• **EXERCISE REQUIREMENTS**
Which of the lines below contain the string "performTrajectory"? Pull each one out of the data.

(Beginning of THE DATA)

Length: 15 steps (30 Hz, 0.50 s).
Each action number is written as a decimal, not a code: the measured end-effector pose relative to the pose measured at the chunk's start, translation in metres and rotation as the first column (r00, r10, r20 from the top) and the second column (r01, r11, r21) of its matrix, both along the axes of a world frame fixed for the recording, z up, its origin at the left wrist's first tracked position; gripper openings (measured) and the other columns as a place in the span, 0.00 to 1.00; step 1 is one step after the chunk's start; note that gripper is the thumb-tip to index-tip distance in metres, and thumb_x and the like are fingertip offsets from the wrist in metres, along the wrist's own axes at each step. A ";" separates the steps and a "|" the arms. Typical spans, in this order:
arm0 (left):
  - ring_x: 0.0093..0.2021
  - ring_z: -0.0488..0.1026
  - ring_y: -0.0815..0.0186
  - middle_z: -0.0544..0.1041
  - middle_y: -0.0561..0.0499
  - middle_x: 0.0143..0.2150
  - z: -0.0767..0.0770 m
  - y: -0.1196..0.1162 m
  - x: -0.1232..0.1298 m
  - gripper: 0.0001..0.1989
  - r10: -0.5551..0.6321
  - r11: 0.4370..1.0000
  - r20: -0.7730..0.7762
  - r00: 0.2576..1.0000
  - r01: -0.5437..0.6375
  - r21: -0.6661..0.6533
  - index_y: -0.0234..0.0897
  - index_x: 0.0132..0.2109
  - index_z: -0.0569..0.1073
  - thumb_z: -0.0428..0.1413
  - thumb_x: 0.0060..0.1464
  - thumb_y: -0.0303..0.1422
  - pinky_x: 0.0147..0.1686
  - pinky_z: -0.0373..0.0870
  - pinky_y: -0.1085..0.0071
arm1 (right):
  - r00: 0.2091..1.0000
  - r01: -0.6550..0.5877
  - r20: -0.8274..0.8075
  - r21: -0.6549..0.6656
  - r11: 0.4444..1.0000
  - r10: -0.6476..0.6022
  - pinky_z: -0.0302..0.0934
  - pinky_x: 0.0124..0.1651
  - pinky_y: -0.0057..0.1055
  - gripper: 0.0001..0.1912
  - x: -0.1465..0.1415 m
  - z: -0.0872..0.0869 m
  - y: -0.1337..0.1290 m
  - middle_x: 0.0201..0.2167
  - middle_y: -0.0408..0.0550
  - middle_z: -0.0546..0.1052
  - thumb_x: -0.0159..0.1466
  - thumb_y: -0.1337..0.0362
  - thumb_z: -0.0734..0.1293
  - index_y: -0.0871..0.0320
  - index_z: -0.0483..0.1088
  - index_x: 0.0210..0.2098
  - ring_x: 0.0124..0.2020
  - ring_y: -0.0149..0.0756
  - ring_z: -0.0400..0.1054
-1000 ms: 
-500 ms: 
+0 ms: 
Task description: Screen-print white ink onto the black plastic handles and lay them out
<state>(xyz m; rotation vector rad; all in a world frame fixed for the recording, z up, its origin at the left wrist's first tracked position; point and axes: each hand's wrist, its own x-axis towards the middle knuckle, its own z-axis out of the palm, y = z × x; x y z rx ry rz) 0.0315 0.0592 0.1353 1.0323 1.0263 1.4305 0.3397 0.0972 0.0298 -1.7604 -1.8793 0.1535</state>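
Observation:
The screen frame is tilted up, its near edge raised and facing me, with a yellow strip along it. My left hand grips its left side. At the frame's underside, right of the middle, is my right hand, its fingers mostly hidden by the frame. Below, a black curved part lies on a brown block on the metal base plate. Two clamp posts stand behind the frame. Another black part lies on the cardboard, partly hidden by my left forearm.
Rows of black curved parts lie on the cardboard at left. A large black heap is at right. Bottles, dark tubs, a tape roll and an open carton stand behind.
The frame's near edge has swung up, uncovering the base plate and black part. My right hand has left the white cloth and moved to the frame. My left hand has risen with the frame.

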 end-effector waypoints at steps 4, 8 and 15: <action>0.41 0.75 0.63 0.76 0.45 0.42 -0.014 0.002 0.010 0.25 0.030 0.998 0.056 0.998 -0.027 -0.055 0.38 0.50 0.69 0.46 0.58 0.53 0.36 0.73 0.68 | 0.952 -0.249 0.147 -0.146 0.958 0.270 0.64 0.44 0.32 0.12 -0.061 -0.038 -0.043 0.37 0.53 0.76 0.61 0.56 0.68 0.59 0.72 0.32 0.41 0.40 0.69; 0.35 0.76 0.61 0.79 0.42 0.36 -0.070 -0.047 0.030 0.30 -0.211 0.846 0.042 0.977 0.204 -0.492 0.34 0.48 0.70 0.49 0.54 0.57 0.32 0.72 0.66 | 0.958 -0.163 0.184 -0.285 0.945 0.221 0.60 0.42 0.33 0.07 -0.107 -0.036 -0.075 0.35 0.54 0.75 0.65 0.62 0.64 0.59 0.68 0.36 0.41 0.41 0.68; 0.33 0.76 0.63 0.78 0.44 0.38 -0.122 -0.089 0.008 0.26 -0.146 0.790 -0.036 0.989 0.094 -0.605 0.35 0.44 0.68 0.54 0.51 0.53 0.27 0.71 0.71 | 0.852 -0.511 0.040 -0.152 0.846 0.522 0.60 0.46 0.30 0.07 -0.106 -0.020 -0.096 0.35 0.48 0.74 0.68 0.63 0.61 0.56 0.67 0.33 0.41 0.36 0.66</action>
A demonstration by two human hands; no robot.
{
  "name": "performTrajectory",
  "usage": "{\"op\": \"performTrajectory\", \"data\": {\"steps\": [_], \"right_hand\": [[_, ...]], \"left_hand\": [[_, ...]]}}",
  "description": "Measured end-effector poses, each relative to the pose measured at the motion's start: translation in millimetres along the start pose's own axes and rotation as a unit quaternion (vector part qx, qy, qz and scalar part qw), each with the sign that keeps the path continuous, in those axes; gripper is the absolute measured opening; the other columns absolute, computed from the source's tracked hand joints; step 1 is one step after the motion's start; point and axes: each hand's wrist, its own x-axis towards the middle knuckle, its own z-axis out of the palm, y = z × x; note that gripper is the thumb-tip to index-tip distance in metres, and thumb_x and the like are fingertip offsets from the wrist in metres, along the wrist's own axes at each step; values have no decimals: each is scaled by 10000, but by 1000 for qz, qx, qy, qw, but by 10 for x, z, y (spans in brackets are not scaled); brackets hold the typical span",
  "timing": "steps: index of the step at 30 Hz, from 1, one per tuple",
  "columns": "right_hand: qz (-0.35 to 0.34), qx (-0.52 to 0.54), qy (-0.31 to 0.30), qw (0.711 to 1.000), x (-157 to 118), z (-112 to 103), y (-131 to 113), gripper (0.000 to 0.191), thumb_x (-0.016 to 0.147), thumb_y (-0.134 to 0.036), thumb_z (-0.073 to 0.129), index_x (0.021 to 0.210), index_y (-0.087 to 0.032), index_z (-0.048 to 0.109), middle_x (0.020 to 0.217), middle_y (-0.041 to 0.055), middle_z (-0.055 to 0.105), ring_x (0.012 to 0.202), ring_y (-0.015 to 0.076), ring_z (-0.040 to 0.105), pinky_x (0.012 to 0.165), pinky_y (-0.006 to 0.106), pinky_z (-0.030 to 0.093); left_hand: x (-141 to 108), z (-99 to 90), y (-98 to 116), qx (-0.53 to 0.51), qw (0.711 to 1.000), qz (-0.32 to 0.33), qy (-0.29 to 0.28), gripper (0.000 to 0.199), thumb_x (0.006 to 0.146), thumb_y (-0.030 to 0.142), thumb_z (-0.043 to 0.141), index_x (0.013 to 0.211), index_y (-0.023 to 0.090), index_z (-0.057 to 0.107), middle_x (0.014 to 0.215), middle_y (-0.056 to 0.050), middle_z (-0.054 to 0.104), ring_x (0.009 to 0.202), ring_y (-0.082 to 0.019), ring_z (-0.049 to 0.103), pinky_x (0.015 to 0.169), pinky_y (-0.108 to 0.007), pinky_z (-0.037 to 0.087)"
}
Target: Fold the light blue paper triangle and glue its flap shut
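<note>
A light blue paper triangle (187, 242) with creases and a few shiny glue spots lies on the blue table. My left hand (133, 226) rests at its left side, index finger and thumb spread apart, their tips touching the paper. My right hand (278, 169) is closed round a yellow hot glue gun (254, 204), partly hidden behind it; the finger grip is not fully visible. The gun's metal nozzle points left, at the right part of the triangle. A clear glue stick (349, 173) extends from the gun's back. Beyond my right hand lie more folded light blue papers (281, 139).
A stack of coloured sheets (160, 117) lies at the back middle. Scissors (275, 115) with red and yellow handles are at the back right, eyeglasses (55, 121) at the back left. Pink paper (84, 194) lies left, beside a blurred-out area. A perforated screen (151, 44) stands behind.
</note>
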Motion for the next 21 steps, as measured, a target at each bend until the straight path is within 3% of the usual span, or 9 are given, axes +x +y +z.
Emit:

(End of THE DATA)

• **SOLUTION TO THE EXERCISE**
  "name": "performTrajectory",
  "usage": "{\"op\": \"performTrajectory\", \"data\": {\"steps\": [_], \"right_hand\": [[_, ...]], \"left_hand\": [[_, ...]]}}",

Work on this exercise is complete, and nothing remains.